# WHAT IS REQUIRED
Filter the material below down to the lines containing the word "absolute".

# AVAILABLE RECORDS
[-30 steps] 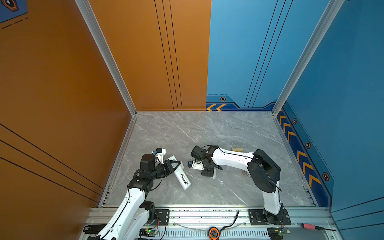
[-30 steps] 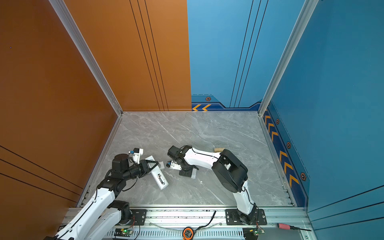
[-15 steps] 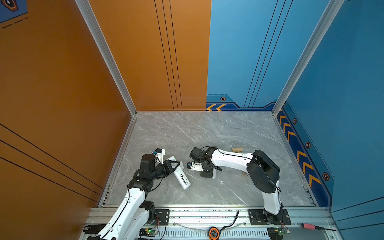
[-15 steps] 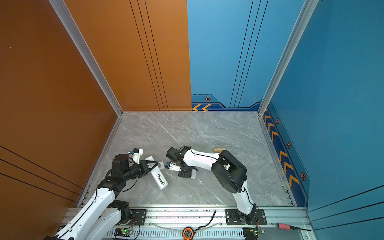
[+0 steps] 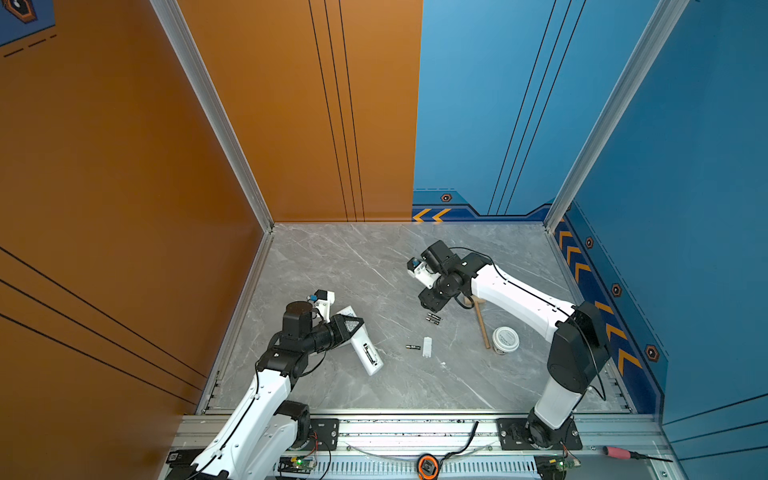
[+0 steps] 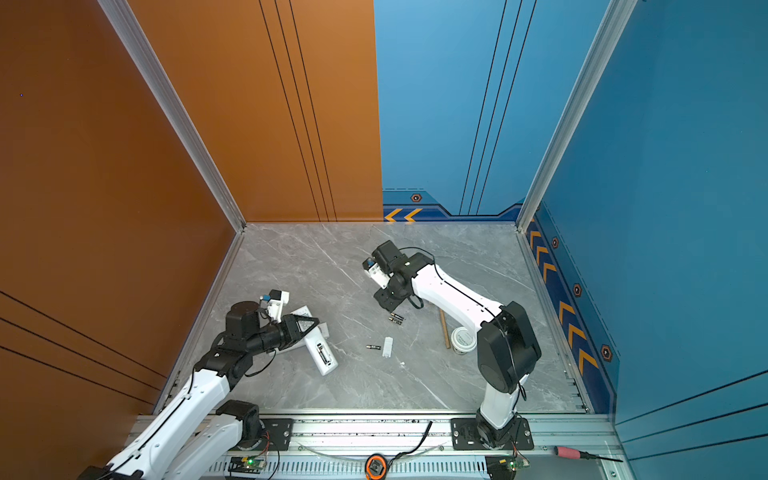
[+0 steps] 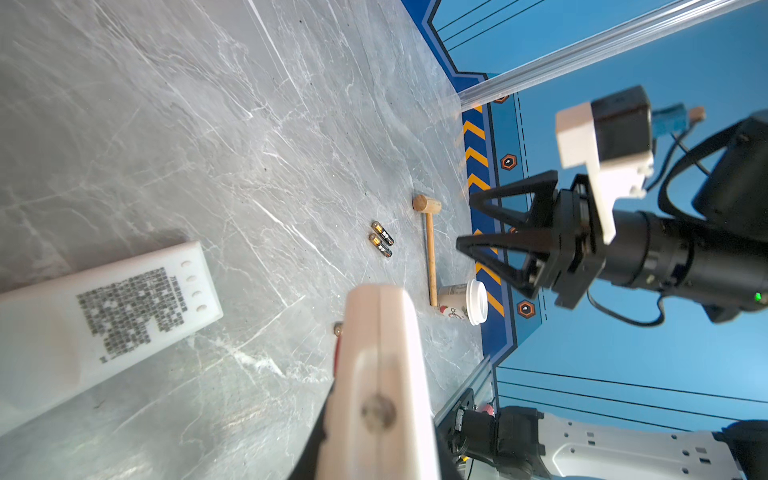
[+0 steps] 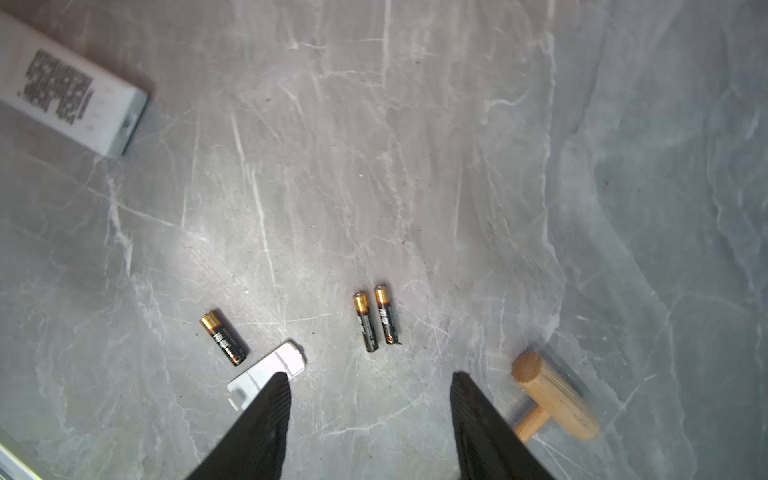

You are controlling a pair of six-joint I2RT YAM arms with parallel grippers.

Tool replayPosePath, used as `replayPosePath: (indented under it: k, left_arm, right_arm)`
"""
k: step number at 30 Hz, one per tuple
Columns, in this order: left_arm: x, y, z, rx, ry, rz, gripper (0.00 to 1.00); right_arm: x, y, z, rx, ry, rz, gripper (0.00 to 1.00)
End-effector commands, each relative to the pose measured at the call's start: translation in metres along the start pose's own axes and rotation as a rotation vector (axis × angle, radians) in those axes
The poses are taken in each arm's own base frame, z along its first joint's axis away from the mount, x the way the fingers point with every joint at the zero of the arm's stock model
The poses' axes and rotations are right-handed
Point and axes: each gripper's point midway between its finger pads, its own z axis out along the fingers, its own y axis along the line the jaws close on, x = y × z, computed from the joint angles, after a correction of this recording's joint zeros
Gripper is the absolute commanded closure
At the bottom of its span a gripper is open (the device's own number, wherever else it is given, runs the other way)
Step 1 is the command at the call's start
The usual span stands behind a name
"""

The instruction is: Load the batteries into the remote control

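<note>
Hovering with jaws apart, the right gripper [image 8: 369, 374] hangs over two batteries [image 8: 376, 318] lying side by side near the head of the wooden mallet [image 8: 552, 399]. A third battery [image 8: 224, 337] lies farther from the mallet. The left gripper [image 5: 358, 322] clamps the remote control [image 5: 365, 351], farther still.

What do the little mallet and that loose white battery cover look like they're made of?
The mallet looks like bare, unfinished wood: pale tan, faint grain lines on its head. The battery cover looks like smooth white moulded plastic, with a notched clip end.
</note>
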Motion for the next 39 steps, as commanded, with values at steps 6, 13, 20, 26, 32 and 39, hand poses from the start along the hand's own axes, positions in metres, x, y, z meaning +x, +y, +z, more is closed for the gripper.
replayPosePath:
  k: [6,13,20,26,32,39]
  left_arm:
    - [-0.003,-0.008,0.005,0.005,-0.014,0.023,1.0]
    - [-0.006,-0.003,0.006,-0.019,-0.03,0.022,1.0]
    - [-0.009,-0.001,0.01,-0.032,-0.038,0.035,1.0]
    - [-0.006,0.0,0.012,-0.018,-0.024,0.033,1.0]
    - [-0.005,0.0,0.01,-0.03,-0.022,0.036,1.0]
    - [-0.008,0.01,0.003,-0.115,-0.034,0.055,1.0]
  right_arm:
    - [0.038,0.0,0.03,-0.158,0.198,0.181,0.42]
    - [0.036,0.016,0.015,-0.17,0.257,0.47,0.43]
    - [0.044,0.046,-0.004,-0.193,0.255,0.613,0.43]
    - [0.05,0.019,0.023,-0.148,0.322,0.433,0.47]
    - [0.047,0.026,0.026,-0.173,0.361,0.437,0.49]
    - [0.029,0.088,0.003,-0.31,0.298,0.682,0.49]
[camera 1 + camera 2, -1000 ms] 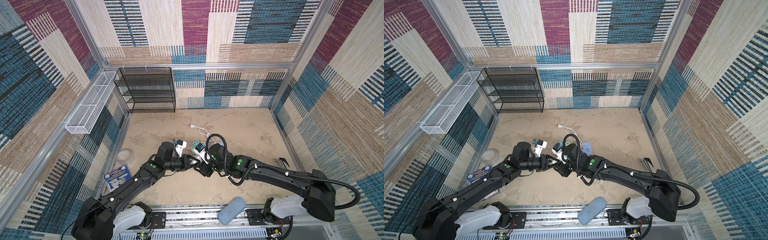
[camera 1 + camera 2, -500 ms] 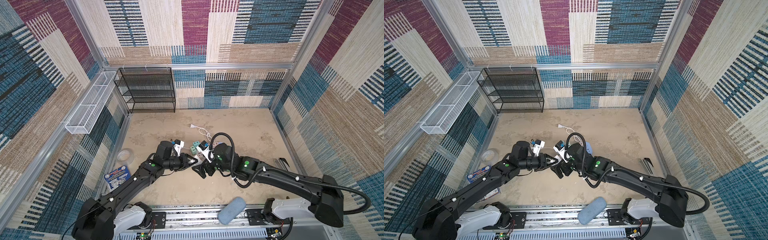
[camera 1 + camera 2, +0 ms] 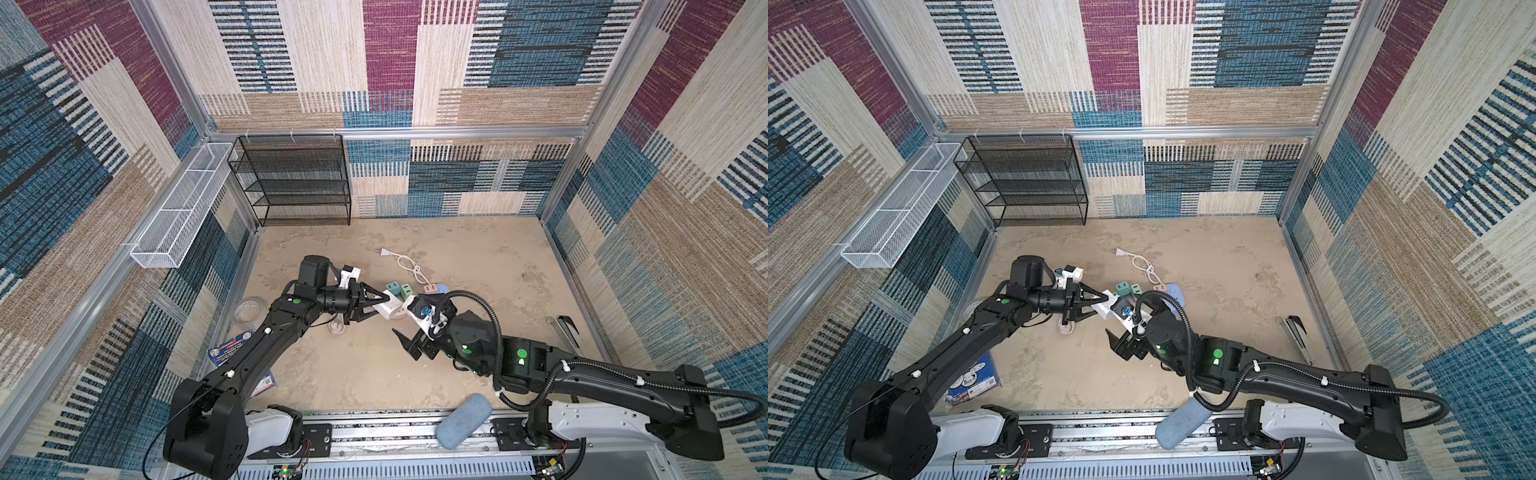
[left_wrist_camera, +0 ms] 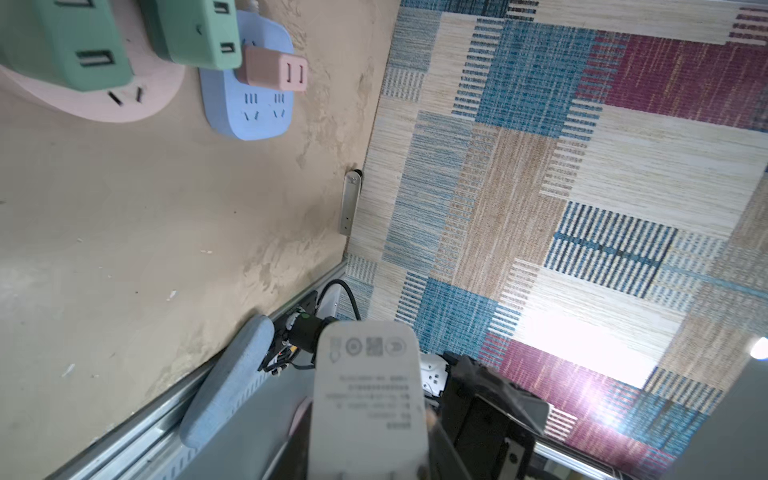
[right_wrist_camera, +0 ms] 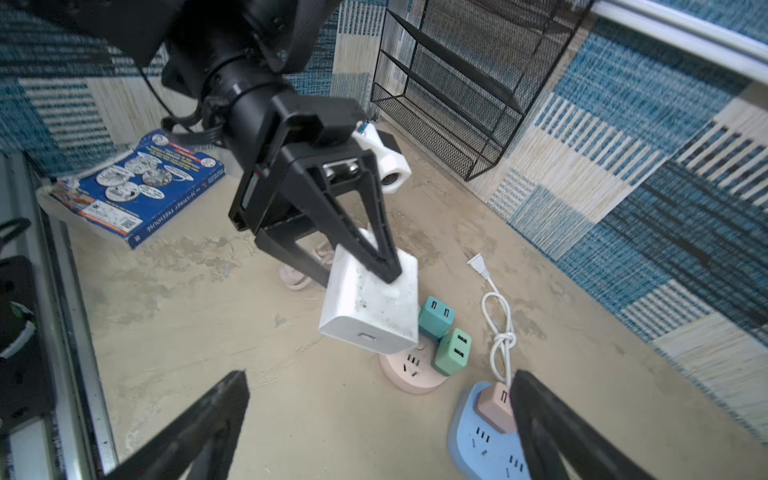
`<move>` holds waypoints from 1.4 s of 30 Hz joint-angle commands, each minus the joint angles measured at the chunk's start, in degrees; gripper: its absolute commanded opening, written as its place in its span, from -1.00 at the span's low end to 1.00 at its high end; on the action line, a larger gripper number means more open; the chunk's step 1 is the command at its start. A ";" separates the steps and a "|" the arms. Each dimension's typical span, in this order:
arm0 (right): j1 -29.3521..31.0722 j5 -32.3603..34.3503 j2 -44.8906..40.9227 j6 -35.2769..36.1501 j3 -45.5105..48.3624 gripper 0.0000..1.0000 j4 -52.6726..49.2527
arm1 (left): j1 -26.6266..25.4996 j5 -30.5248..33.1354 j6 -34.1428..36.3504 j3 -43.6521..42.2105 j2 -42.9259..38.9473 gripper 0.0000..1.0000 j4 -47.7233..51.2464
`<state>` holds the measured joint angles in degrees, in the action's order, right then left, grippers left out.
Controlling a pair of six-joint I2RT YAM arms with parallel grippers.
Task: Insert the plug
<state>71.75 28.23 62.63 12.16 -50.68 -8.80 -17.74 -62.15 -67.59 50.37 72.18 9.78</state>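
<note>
The left claw [image 5: 357, 276] grips the white power adapter [image 5: 370, 320], raised off the desk [image 5: 199, 324] close beside the pink round socket [image 5: 415, 384]. The right claw [image 5: 379, 376] stands wide near that socket.

At the near left, the blue book [image 5: 137, 187] has "TREEHOUSE" on its spine. The white plug [image 4: 368, 395] bears a QR code and small print too blurred to read.
</note>
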 commanded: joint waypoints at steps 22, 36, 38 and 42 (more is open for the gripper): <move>6.37 13.36 7.99 19.98 -1.80 0.61 8.95 | -1.47 -8.25 -3.66 0.08 -8.24 -1.00 6.21; 6.30 11.86 9.11 20.90 -1.55 -0.06 11.38 | -3.37 -8.20 -6.70 -1.29 -9.16 -1.00 2.05; 6.30 11.49 9.07 20.60 -1.59 -0.24 11.30 | -3.53 -8.22 -7.52 -1.96 -9.24 -1.00 0.78; 6.31 10.37 9.03 19.75 -1.79 -0.71 10.51 | -3.57 -8.16 -9.08 -3.56 -9.07 -1.00 -1.58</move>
<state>78.04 40.93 71.94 38.06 -51.99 -4.73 -21.10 -69.14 -82.04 47.48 63.33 15.40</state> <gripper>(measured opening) 0.282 0.364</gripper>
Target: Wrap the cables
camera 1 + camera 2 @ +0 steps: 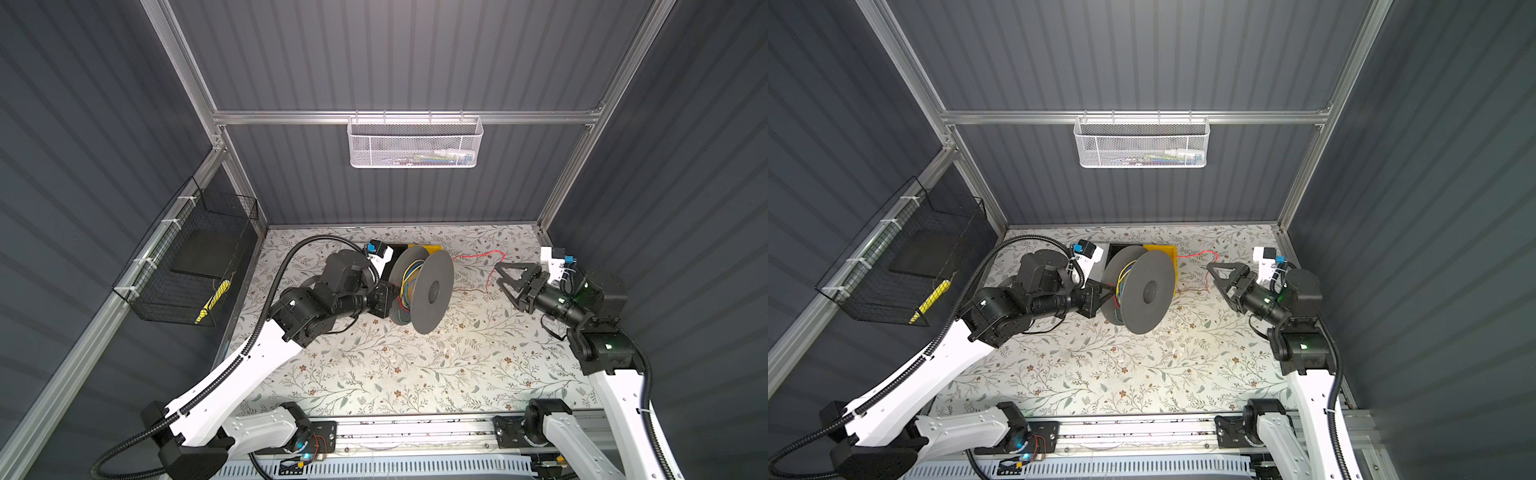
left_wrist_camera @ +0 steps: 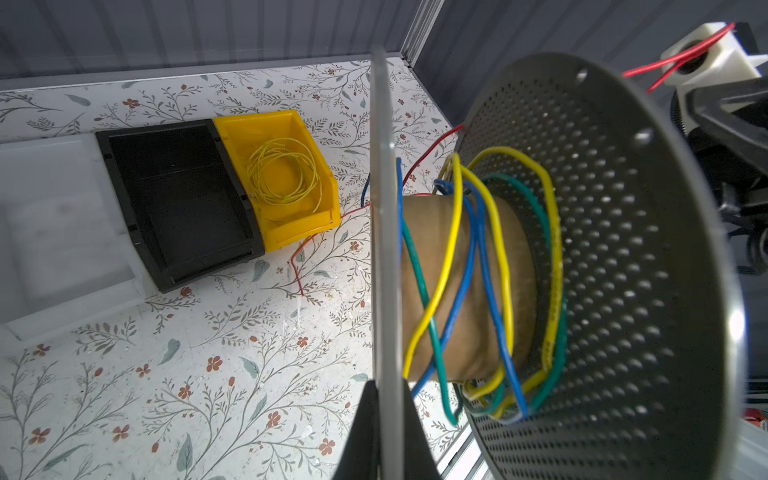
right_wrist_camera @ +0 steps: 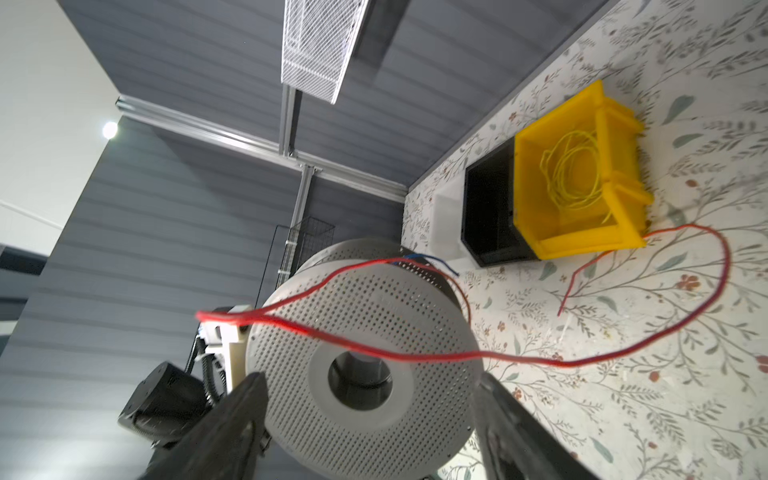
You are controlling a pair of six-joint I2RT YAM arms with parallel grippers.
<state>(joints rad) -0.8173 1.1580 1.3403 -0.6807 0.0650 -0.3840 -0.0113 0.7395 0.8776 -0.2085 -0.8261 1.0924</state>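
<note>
L tool (image 2: 388,388), perforated grey spool (image 2: 602,249), thin red cable (image 3: 726,266)

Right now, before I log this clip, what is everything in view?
spool: one, grey, table centre
wound cables: three colours, yellow, blue, green, round spool core
red cable: one, red, trailing from spool across table
wire coil: one, yellow, in yellow bin
yellow bin: one, yellow, table back
black bin: one, black, beside yellow bin
white tray: one, white, beside black bin
mesh basket: one, white, rear rail
wire basket: one, black, left wall
left pincer: one, black, shut on spool flange
right pincer: one, black, open, right of spool
</note>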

# EXPECTED ANSWER
Gripper is the absolute commanded closure
`<move>` holds waypoints from 1.4 s of 30 Hz joint-angle commands, each minus the joint angles measured at the chunk's start, in degrees; gripper: its absolute commanded opening, written as its place in its span, from -1.00 at the span's low end to 1.00 at its high end; on the action line, a larger gripper number means more open; the chunk's step 1 is the command at its start. A ";" separates the steps and a "|" the arms. Each dimension's typical span, in this order:

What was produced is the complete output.